There was something very bright and airy about her smile, and her eyes were filled with a happy light, making them look more hazel than dark brown. She had a small nose and soft cheeks that dipped just slightly to diminish the roundness in her face and make her mouth small enough too, so that her iridescent lipstick looked pretty, not garish. There were the tiniest freckles on her forehead and down the sides of her temples.
"Hi," I said offering my hand. She seized it and shook firmly.
"When's your birthday?" she asked quickly.
"June twelfth," I said, looking at Kenneth. He wore a deep smile and nodded slightly.
"A Gemini," she declared. "I knew it."
"Holly is an astrologer," Kenneth explained. "As well as an artist."
"Oh. Aunt Sara believes in that."
"Really? Well, your aunt's a smart lady."
"Please," Kenneth said. "Spare us the hoo-doo voo-doo for a while."
"Oh Kenny," she said. "You know I come to see you only when it's the right astrological time and you know we're always good together, right?"
He shot a quick glance at me, his eyes full of embarrassment.
"Right. Melody," he continued, anxious to change the subject, "is my model for the new project."

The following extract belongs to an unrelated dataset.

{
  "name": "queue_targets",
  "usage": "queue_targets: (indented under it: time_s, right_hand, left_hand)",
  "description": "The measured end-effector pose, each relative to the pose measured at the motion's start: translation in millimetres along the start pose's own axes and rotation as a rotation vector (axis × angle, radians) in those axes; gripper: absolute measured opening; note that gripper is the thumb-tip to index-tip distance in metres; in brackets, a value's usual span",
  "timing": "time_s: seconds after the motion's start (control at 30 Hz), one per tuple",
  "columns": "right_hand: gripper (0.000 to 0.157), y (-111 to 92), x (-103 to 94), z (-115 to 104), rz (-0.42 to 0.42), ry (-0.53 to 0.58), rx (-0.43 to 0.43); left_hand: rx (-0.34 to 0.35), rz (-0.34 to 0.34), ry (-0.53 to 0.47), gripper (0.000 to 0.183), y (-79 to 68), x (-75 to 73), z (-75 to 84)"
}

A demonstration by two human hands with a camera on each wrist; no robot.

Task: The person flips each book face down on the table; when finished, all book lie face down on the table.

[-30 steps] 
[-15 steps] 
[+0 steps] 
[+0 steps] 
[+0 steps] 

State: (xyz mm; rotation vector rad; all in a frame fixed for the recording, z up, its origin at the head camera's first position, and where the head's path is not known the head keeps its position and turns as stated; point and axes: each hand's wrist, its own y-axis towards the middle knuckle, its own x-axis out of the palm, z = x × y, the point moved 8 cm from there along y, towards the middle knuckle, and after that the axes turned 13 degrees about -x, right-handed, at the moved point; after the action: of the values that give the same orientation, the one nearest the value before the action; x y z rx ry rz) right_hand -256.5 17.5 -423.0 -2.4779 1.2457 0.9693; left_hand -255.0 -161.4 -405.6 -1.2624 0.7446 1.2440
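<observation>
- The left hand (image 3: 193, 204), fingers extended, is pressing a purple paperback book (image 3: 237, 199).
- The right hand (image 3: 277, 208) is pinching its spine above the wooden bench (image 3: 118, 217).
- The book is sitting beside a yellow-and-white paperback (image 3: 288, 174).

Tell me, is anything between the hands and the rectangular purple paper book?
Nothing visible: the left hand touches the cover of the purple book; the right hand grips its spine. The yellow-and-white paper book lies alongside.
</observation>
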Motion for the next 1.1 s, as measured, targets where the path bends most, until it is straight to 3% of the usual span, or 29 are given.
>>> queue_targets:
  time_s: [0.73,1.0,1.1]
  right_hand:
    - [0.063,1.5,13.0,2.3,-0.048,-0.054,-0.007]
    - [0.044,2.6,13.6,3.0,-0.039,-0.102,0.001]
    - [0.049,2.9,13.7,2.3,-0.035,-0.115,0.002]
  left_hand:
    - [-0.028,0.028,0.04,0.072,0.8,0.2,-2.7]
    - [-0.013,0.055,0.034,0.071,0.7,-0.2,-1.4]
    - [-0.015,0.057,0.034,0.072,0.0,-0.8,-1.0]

"Oh yes. I can see why," she said, turning back to me. "She's so pretty. She must make a wonderful model, Kenneth."
"She's doing a terrific job," he said looking at me. I smiled, enjoying my moment in his sunshine.
"Good," Holly said. "It's so beautiful here, so conducive to art, to inner expression. There's a positive energy here. I feel it," she said, closing her eyes and embracing herself. She took deep breaths.
I lookedat Kenneth and he smiled as we both waited. She popped her eyes open and gazed into my face with such intensity, I nearly laughed.